-- SUPPLIED MATERIAL follows --

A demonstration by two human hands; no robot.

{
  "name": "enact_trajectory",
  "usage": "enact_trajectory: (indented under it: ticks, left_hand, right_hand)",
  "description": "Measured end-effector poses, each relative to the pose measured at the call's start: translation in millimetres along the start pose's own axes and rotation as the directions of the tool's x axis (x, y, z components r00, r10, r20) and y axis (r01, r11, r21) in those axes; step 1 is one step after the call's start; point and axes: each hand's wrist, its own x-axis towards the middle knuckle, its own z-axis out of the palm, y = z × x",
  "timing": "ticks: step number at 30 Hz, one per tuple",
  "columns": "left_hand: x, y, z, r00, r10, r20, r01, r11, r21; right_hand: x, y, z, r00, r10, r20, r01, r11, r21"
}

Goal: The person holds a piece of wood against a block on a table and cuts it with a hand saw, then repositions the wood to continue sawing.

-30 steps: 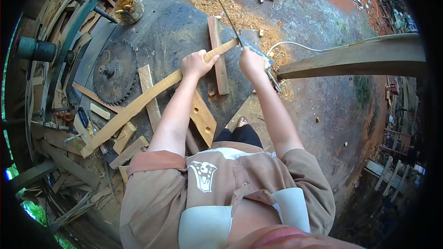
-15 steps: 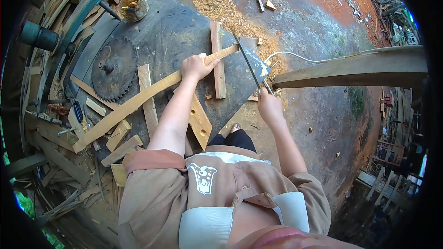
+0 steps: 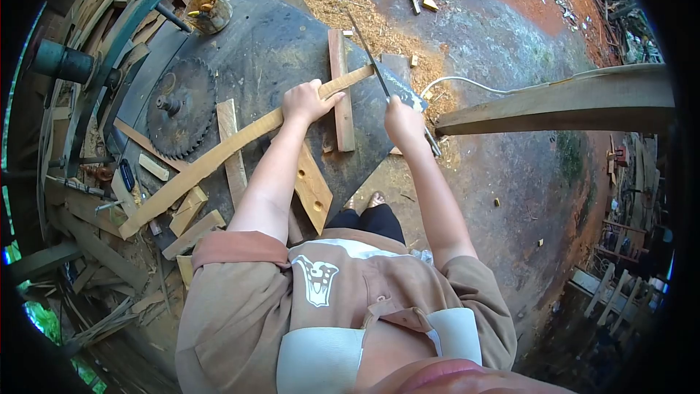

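Note:
My left hand [image 3: 307,102] presses down on a long curved strip of wood [image 3: 219,155] that lies slantwise across the dark table [image 3: 270,44]. The strip's far end rests over an upright wooden block [image 3: 340,87]. My right hand [image 3: 403,121] grips the handle of a hand saw [image 3: 368,47], whose thin blade runs away from me and crosses the strip's far end.
A circular saw blade [image 3: 181,109] sits on its shaft at the table's left. Wood offcuts [image 3: 193,230] and a drilled board [image 3: 312,188] lie near the front edge. A cup [image 3: 207,9] stands at the back. Sawdust covers the ground; a thick beam [image 3: 561,102] juts in from the right.
My right hand pulled the saw back toward me half a second ago and has now pushed it forward again. The left hand has stayed on the strip.

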Motion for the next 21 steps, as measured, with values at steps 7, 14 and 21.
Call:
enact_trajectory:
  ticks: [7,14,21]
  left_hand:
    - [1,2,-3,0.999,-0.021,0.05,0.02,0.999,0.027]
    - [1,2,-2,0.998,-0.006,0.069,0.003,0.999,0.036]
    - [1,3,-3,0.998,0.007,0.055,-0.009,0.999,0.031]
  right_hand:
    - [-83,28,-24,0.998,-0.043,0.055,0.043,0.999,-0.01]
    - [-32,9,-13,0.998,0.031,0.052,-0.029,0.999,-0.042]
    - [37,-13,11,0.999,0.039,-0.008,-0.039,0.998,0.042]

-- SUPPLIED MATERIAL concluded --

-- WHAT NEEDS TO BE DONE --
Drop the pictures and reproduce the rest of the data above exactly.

-- COMPLETED TASK --
A demonstration by two human hands; no robot.

{
  "name": "enact_trajectory",
  "usage": "enact_trajectory: (indented under it: ticks, left_hand, right_hand)",
  "description": "Measured end-effector poses, each relative to the pose measured at the call's start: translation in millimetres along the start pose's own axes and rotation as the directions of the tool's x axis (x, y, z components r00, r10, r20) and y axis (r01, r11, r21) in those axes; step 1 is one step after the call's start; point and axes: each hand's wrist, its own x-axis towards the middle knuckle, its own z-axis out of the palm, y = z × x",
  "timing": "ticks: step number at 30 Hz, one per tuple",
  "columns": "left_hand: x, y, z, r00, r10, r20, r01, r11, r21; right_hand: x, y, z, r00, r10, r20, r01, r11, r21"
}

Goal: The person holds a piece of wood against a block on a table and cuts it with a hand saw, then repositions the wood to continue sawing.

-30 steps: 
-15 steps: 
+0 steps: 

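Note:
My left hand [image 3: 307,102] presses down on a long curved strip of wood [image 3: 219,155] that lies slantwise across the dark table [image 3: 270,44]. The strip's far end rests over an upright wooden block [image 3: 340,87]. My right hand [image 3: 403,121] grips the handle of a hand saw [image 3: 368,47], whose thin blade runs away from me and crosses the strip's far end.
A circular saw blade [image 3: 181,109] sits on its shaft at the table's left. Wood offcuts [image 3: 193,230] and a drilled board [image 3: 312,188] lie near the front edge. A cup [image 3: 207,9] stands at the back. Sawdust covers the ground; a thick beam [image 3: 561,102] juts in from the right.
My right hand pulled the saw back toward me half a second ago and has now pushed it forward again. The left hand has stayed on the strip.
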
Motion for the next 21 steps, as measured, with values at steps 7, 14 and 21.
Call:
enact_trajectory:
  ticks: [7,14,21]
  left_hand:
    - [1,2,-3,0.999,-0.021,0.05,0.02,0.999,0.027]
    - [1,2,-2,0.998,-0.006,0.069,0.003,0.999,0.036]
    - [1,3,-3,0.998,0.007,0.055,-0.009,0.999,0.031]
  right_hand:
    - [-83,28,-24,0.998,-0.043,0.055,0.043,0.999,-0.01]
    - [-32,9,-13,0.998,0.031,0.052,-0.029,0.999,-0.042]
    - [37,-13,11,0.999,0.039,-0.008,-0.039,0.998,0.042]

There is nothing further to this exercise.